Qui di seguito alcuni passaggi della Introduzione al libro
“Certo, l’islamofobia non è un fenomeno nuovo. Ha profonde e molteplici radici che affondano nel plurisecolare passato coloniale dell’Europa (e proprio questo passato costituisce uno dei segreti della attuale forza espansiva dell’islamofobia). Tuttavia è indubbio che negli ultimi due decenni si è verificato un salto di quantità e di qualità dell’islamofobia, sicché questa è divenuta la forma più acuta e più diffusa di razzismo del nostro tempo, la punta di lancia del razzismo di stato, la più acida espressione del razzismo istituzionale dell’era neo-liberista. Tanto che oggi l’islamofobia è divenuta una componente strutturale delle società occidentali, un aspetto costitutivo dell’attività di diverse istituzioni sociali, quali le strutture statali, i mass-media, i partiti istituzionali, e un elemento organico del sistema delle disuguaglianze.
“Sebbene le sue espressioni più virulente siano nei paesi occidentali, l’islamofobia è un fenomeno globale che interessa con gradi e modalità diverse i cinque continenti. È un fenomeno differenziato e sfaccettato a seconda dei contesti, ma è allo stesso tempo un processo unitario, che presenta due lati inscindibili, tra loro complementari: uno contro le popolazioni dei paesi arabo-islamici, l’altro contro gli immigrati musulmani che vivono nei paesi occidentali.
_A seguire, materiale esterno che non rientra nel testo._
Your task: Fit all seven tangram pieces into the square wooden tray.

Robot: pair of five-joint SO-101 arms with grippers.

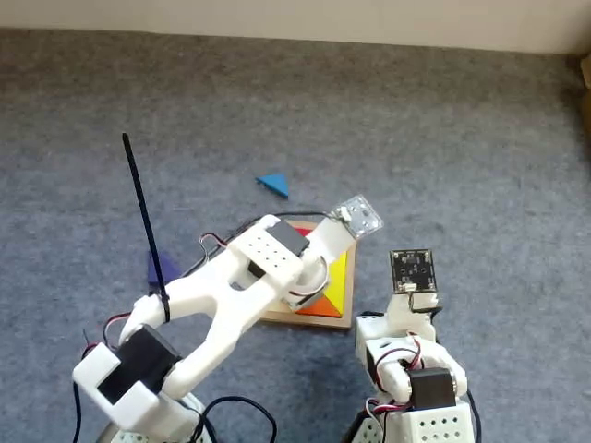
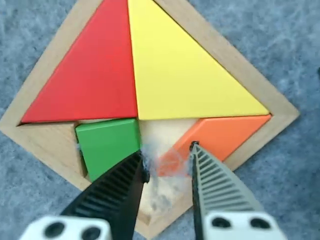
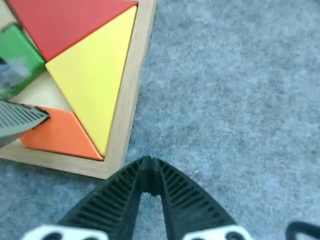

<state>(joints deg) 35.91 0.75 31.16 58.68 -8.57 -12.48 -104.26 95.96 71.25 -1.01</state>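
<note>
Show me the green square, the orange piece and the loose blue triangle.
green square (image 2: 107,142), left wrist view, middle of its top face.
orange piece (image 2: 230,132), left wrist view, middle of its top face.
blue triangle (image 1: 273,184), high view, its centre.

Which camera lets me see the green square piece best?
The left wrist view: the green square lies close and almost whole in the tray, just ahead of the left pincer. The right wrist view catches part of it at the picture's edge. In the high view the left arm lies over that spot.

Soft, even, bright light, faint shadows; pale hazy smear by the left pincer (image 2: 167,156)
</note>
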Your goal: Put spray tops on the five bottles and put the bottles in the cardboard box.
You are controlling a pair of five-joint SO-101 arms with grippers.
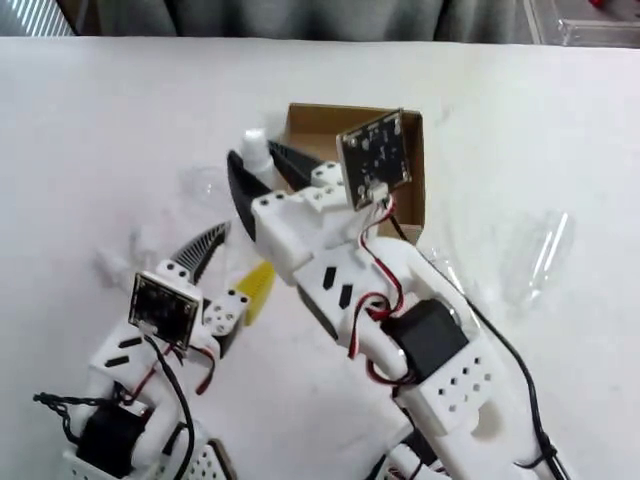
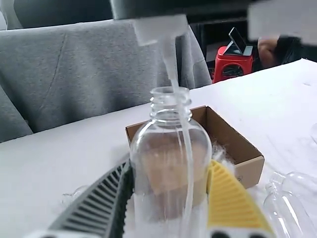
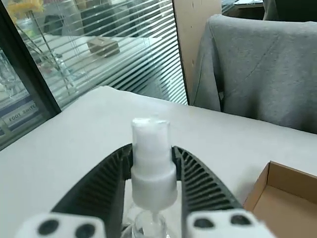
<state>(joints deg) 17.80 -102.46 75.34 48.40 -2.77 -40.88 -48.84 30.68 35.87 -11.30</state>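
Above the clamped bottle [image 2: 164,168], spray top [image 3: 151,161] in right jaws

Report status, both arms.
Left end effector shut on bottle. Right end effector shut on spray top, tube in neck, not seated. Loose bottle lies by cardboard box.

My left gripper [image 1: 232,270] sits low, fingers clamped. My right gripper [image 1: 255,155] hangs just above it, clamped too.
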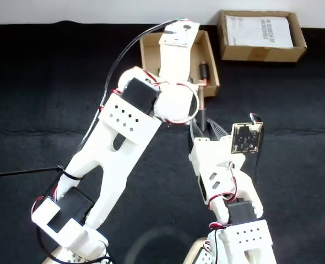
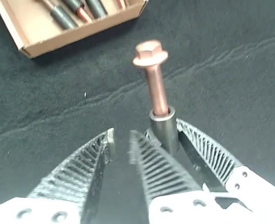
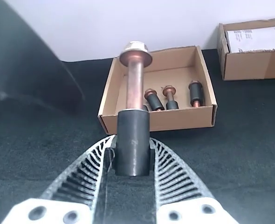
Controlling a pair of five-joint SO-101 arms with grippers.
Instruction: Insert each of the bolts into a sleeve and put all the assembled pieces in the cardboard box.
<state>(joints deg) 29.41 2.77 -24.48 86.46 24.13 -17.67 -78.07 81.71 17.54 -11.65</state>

Una sorta di Giano bifronte in cui la guerra alle popolazioni dei paesi arabi e la guerra agli immigrati musulmani residenti in Occidente sono un tutt’uno.
“L’ascesa impetuosa dell’islamofobia negli ultimi vent’anni si deve a una molteplicità di fattori, di breve e lungo periodo, di carattere politico, sociale, economico e culturale, ed ha avuto luogo nel contesto della guerra agli emigranti e agli immigrati scatenata dall’Europa, e nel contesto del grande rilancio dell’aggressione neo-coloniale ai paesi del Sud del mondo per la rispartizione del mercato mondiale.
“I paesi europei hanno aperto una vera e propria guerra agli emigranti provenienti dai paesi del Sud del mondo (,,,). Attraverso una miriade di regolamenti, protocolli, accordi, circolari, leggi, trattati (pubblici e segreti) e memorandum, i governi e le cancellerie d’Europa hanno dato un volto ringhioso e disumano al lato esterno di Schengen e della fortezza Europa, fissando i tratti e gli strumenti di una politica migratoria sempre più restrittiva, selettiva, repressiva: rafforzamento dei confini, rigida chiusura e militarizzazione delle frontiere, respingimenti individuali e collettivi in mare e via terra, spostamento delle frontiere nei paesi di origine ed esternalizzazione dei controlli, creazione di campi di detenzione per emigranti nei paesi di origine o di transito, privatizzazione del diritto internazionale e coinvolgimento di soggetti privati nella governance dei movimenti migratori, previsione di meccanismi di entrata ultra-selettivi e ultra-restrittivi, irregolarità forzata del percorso migratorio verso l’Europa appaltato alla criminalità organizzata, con la produzione di veri e propri naufragi di stato.”